- Born: 5 January 1982 (age 44) Ballia, Uttar Pradesh
- Education: Lady Shri Ram College
- Occupations: IAS officer, Civil servant
- Years active: 2008–present
- Employer: Government of India
- Organization: Indian Administrative Service
- Spouse: Abhay Singh
- Parents: K. P. Singh (father); Vibha Singh (mother);

= Kinjal Singh =

Indian Administrative Service officer

Kinjal Singh is an Indian Administrative Service officer working as the Director General of Medical Education in Uttar Pradesh.
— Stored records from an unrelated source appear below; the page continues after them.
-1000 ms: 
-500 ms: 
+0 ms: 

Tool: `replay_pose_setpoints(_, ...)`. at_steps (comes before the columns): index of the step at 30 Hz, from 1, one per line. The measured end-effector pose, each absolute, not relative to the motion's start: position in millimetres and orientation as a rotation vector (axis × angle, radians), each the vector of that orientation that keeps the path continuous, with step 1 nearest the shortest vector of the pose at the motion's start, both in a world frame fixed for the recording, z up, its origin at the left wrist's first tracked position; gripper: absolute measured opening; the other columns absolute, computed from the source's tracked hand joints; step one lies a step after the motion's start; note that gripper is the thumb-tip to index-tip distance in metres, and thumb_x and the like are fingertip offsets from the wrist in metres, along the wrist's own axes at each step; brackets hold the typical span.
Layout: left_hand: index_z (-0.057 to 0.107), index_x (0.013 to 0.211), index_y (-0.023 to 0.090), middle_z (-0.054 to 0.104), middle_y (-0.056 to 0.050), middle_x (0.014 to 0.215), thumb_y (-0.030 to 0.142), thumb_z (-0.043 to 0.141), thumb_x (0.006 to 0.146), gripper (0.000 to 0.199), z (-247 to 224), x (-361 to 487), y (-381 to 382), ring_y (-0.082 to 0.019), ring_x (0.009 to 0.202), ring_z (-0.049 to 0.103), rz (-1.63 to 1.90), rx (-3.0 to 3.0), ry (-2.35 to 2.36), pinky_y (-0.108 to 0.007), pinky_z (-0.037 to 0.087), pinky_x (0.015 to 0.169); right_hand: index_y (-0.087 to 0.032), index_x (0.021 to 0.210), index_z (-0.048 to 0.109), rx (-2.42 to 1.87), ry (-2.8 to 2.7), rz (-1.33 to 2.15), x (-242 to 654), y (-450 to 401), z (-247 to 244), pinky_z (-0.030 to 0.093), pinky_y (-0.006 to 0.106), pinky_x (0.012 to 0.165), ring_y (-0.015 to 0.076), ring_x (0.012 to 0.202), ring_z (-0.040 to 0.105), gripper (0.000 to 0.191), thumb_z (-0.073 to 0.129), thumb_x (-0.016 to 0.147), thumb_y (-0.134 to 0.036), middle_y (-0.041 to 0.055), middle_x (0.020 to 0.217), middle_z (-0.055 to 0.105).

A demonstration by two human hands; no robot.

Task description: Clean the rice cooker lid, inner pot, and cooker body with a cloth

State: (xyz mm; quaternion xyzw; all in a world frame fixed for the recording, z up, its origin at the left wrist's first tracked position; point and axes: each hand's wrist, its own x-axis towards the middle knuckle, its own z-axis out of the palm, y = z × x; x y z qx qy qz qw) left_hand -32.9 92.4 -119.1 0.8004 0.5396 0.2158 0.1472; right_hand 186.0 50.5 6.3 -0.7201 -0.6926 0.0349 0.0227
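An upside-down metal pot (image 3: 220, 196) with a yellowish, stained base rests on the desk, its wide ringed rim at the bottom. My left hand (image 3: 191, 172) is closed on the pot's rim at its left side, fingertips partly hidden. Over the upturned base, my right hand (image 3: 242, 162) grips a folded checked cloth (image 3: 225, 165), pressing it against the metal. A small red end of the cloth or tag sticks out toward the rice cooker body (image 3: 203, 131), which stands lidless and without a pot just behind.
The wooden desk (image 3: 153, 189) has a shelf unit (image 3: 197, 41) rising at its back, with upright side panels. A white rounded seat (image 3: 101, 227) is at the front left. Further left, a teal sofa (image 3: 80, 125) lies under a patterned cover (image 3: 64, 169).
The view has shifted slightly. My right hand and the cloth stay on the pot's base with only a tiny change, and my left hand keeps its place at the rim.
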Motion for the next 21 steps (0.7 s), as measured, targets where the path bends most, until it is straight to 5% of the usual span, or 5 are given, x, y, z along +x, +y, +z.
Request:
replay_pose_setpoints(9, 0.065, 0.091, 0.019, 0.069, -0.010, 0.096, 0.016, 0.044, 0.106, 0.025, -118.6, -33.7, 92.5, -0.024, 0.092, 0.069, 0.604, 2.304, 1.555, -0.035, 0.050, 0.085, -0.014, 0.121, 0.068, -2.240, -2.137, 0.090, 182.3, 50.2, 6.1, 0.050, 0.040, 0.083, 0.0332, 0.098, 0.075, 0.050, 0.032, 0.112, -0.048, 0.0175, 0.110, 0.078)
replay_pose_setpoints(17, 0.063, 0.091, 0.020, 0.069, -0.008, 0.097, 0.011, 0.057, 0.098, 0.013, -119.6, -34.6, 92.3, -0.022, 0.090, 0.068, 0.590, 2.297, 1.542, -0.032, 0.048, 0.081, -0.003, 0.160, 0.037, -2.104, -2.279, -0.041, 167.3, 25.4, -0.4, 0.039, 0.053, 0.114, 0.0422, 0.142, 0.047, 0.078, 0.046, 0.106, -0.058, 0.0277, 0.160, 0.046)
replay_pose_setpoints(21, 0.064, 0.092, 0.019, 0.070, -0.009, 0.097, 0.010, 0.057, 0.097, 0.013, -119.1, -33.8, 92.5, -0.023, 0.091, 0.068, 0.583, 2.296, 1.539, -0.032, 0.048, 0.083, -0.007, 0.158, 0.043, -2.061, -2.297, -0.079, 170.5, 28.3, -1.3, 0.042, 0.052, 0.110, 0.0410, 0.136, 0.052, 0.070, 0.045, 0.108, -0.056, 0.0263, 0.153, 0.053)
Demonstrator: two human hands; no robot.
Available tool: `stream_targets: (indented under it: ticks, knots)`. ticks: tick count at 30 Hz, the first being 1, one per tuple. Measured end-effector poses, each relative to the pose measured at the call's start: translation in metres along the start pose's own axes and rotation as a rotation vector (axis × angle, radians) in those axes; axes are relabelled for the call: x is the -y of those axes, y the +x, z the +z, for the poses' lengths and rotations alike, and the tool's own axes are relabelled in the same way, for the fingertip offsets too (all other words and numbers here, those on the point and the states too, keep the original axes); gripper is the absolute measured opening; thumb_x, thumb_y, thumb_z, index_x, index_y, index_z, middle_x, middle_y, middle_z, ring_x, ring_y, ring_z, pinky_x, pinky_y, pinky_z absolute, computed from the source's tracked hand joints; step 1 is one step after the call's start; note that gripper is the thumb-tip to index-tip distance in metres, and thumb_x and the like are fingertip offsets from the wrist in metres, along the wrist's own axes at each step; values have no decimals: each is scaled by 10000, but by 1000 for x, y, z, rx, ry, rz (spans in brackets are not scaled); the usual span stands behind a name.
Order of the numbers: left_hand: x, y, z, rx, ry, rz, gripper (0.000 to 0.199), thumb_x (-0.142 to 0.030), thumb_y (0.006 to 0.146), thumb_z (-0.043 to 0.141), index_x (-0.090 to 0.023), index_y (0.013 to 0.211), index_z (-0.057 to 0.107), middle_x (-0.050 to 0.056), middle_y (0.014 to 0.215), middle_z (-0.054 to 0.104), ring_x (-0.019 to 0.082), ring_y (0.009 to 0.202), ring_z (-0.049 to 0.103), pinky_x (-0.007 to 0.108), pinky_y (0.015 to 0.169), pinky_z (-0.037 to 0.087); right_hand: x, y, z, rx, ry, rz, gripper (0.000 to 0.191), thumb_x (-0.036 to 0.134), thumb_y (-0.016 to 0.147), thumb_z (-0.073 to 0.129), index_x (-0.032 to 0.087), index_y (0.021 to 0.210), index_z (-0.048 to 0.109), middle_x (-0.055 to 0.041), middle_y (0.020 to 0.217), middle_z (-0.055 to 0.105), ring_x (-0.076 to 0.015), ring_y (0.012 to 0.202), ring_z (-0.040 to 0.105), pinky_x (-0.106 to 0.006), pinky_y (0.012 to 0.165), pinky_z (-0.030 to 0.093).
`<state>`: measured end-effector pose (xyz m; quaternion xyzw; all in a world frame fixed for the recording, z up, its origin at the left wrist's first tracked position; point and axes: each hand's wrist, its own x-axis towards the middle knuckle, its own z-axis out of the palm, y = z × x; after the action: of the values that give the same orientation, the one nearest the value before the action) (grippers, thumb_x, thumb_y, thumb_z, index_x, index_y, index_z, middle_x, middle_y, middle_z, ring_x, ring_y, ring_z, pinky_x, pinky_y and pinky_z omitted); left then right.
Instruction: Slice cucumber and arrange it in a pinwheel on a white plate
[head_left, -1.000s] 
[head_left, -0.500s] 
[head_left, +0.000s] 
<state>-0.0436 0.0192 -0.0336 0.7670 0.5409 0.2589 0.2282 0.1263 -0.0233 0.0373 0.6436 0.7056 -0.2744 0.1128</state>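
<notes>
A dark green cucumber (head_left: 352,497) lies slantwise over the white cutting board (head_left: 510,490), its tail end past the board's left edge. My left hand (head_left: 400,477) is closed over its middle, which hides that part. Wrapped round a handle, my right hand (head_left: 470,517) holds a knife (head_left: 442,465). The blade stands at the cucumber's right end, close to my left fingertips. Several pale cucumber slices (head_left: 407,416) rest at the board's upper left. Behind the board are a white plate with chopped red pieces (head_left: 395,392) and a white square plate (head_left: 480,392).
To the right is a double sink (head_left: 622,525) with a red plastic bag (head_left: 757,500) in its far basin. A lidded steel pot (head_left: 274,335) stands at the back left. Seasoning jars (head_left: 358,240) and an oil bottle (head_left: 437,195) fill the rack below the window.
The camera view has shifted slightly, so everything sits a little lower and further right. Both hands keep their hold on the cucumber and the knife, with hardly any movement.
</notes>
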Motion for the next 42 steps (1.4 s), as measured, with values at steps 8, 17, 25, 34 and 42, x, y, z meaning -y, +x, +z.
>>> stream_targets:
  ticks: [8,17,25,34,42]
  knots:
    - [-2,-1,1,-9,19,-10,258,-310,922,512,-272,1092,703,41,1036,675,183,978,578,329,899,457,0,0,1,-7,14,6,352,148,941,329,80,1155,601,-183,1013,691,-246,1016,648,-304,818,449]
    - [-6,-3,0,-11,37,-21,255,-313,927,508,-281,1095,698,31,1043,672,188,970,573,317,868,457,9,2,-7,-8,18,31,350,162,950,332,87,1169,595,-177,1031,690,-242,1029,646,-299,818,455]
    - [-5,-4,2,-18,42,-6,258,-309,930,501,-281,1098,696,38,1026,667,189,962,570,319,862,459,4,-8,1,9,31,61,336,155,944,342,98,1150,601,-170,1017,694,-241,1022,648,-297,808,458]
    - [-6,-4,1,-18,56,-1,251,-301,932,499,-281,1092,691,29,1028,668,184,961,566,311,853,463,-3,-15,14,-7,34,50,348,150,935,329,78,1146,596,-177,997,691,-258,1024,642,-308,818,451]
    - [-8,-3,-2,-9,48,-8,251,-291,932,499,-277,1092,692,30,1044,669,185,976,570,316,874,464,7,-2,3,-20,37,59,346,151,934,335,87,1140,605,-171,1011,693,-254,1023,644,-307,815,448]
She is the former vice chairman of the Kanpur Development Authority.

==Early life==

Kinjal Singh was born on 5 January 1982 in Ballia, Uttar Pradesh, to a Hindu family of K. P. Singh and Vibha Singh. In 2013, she married Abhay Singh, an Indian Administrative Service officer of the same batch.

==Education==

Kinjal Singh completed her education at the Lady Shri Ram College, New Delhi.

==Career==

Kinjal Singh is an IAS officer of the 2008 batch. She started her career as a Joint Magistrate of Lucknow in 2010. In 2012, Kinjal held the post of district magistrate and collector of Bahraich. She was former Director General of Medical Education in Uttar Pradesh. She is currently Transport Commissioner in Uttar Pradesh.